When we see the brand HTC we associated them with their incredible smartphones, with their bright beautiful touch screens to their powerful hardware. Now HTC has put all their focus into their new tablet. The question is can the HTC Flyer compete with the other Android tablets or will this tablet be pushed to the side?

Display
Just like any other HTC product you get the beautiful bright screen, It’s 7 inch Gorilla Glass screen is a little thicker and heavier as well at 14.82oz. The screen packs touch-sensitive keys which was great all I needed to do was swipe the screen gently for it to move to the next screen with no hesitation. The body is alumni with white plastic inserts on the back; portrait orientation was easily done thanks to the grip edges which I love.

The power / lock button is on the top left, the volume button is on the right edge, you also have a 3.5mm headphones socket on the top, and a microUSB port on the bottom.
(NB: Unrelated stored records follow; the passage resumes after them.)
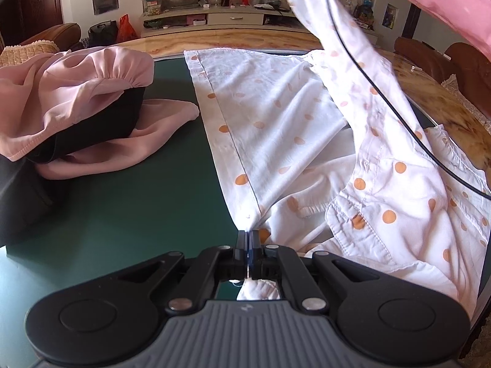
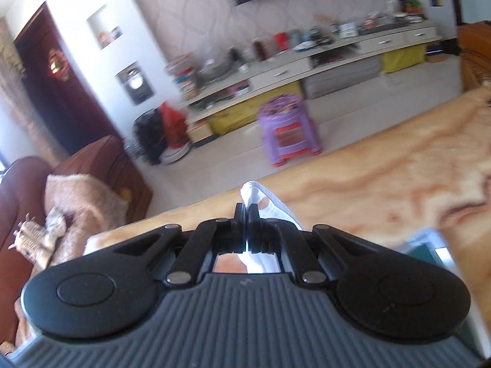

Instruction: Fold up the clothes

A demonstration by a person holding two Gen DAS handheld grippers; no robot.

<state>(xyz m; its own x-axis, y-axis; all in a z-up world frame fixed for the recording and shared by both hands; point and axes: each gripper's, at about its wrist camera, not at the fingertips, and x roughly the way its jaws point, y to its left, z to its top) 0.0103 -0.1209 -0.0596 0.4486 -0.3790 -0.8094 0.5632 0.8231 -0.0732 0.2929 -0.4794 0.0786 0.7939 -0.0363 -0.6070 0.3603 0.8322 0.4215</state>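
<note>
A white shirt with orange dots [image 1: 276, 116] lies spread on the dark green mat [image 1: 138, 190]. My left gripper [image 1: 248, 233] is shut on the shirt's near edge, low over the mat. One part of the shirt [image 1: 310, 6] is lifted high at the upper right, beside a pink sleeve [image 1: 445, 3]. In the right wrist view my right gripper [image 2: 246, 207] is shut on a bunch of that white fabric [image 2: 260, 199], held up over the marbled table [image 2: 383, 165]. This view is blurred.
A pile of pink and black clothes [image 1: 70, 101] sits on the mat's left side. A black cable [image 1: 383, 92] hangs across the shirt. Brown sofas [image 2: 101, 165], a purple stool [image 2: 288, 128] and a cluttered TV cabinet [image 2: 307, 61] stand beyond the table.
</note>
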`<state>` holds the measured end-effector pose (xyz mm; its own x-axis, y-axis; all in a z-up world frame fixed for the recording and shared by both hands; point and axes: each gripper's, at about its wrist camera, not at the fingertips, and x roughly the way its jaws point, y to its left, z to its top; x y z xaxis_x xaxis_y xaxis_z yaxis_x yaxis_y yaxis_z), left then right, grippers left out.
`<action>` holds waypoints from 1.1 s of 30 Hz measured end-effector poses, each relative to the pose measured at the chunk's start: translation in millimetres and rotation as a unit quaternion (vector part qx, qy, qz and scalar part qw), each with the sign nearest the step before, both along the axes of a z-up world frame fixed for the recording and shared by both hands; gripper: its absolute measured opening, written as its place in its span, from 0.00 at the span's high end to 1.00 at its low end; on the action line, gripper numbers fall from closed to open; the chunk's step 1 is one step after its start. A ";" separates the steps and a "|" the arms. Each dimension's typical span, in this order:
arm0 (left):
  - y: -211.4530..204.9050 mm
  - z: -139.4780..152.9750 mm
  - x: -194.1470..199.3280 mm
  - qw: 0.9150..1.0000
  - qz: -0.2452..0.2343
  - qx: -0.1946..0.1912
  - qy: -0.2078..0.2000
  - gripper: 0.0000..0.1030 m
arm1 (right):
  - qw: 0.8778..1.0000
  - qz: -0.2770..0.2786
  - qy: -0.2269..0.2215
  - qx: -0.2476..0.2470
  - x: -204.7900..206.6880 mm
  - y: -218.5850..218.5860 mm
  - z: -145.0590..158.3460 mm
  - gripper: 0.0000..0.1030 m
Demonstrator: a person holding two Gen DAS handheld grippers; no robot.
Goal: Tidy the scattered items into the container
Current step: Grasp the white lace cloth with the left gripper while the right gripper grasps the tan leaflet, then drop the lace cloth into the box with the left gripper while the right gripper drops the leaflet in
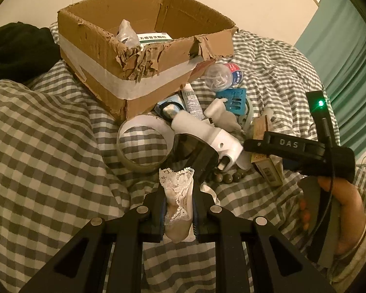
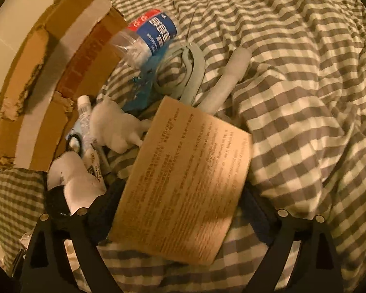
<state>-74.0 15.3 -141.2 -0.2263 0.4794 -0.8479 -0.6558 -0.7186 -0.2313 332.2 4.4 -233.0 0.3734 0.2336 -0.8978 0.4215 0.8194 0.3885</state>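
Observation:
My left gripper [image 1: 179, 195] is shut on a white lace-trimmed cloth [image 1: 178, 190], held above the checked bedding. The torn cardboard box [image 1: 105, 56] stands beyond it with a packet and a plastic bag inside. My right gripper [image 2: 180, 195] stands wide open over a flat tan printed carton [image 2: 183, 171], which lies blurred between the jaws with a little gap at each pad. Scattered beside the box are a clear bottle with a blue label [image 2: 146, 36], a white tube [image 1: 192, 100], a white soft toy [image 2: 114, 127] and a white device [image 1: 207, 134].
A tape roll [image 1: 144, 144] lies just ahead of the left gripper, and brown beads [image 1: 229, 177] to its right. A blue pack [image 1: 234, 100] and a grey strap [image 2: 192, 70] sit in the pile. Dark clothing [image 1: 17, 48] is at the far left, a green curtain [image 1: 341, 48] at the right.

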 end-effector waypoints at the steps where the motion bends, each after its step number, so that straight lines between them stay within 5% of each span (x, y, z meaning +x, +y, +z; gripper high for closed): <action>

You have two options to charger the Flyer, with the plug HTC’s AC adapter, or with a regular microUSB cable. You are better off with the standard AC adapter, charging with the microUSB cable took forever.

On the back holds a 5-megapixel auto-focus camera together with stereo speakers, the camera took great pictures but as soon as I had to zoom in the pictures became a little fuzzy. The speakers are pretty weak; I couldn’t put the volume to the max. The lower plastic section pulls off to reveal the microSD card Internal storage is 32GB, but the WiFi-only Flyer has half that, at 16GB. Both pack WiFi Bluetooth 3.0, GPS, an ambient light sensor, g-sensor and digital compass, as well as a front-facing 1.3-megapixel camera for video calls.

Hardware
As you all know the Flyer is running old software, Android 2.3 Gingerbread (which my phone runs on) the setup is a little different from the phone format the Android home screen now works in both portrait and landscape orientation. Both get a carousel-style interface, with endless rotation; flick the home screen fast, and the perspective pulls back to show the eight panes spinning. A pinch-zoom gesture shows all eight thumb nailed. You also have, Friend Stream with Facebook and Twitter feeds just like the smartphones. I did have a problem with Twitter at times, when I would tap on the icon my Twitter home page would come up then disappear and go back to the Flyers home screen, I did this a couple of times until I finally was able to get to my Twitter home page.

There’s also Amazon’s MP3 store app, HTC Hub for wallpaper, ringtone and other downloads, HTC Likes with suggestions, Locations, the Teeter game, a Task Manager app and WiFi Hotspot, for sharing the 3G connection with up to eight WiFi-tethered clients. You also have email app, but it’s the same email app as your smartphone.

You tube is also on the Flyer and works great, but when I would watch a video on another website like IGN the video would play then freeze but the audio would still be playing within a few minutes the video would jump to match the audio, I did this a couple of times in different areas and still got the same result, which I found frustrating.

Now the HTC Flyer also has a stylus which is called the “Magic Pen” (pen does not come with the Tablet it’s sold separately for $80) for text entry, annotation and sketching, but my review unit did not come with the pen so I’m not able to give you a review on it (sorry).

When the HTC Flyer was announced I couldn’t wait to get it, but then Honeycomb came out which is a much faster software than Gingerbread which made me think twice. I think the Flyer is a “cute” tablet, can it stand up against the new tablets? In my opinion… No. The HTC Flyer is going for $499 retail price, to pay that amount for a tablet with old software is not worth it; I’ll just pay the $499 for a Honeycomb tablet.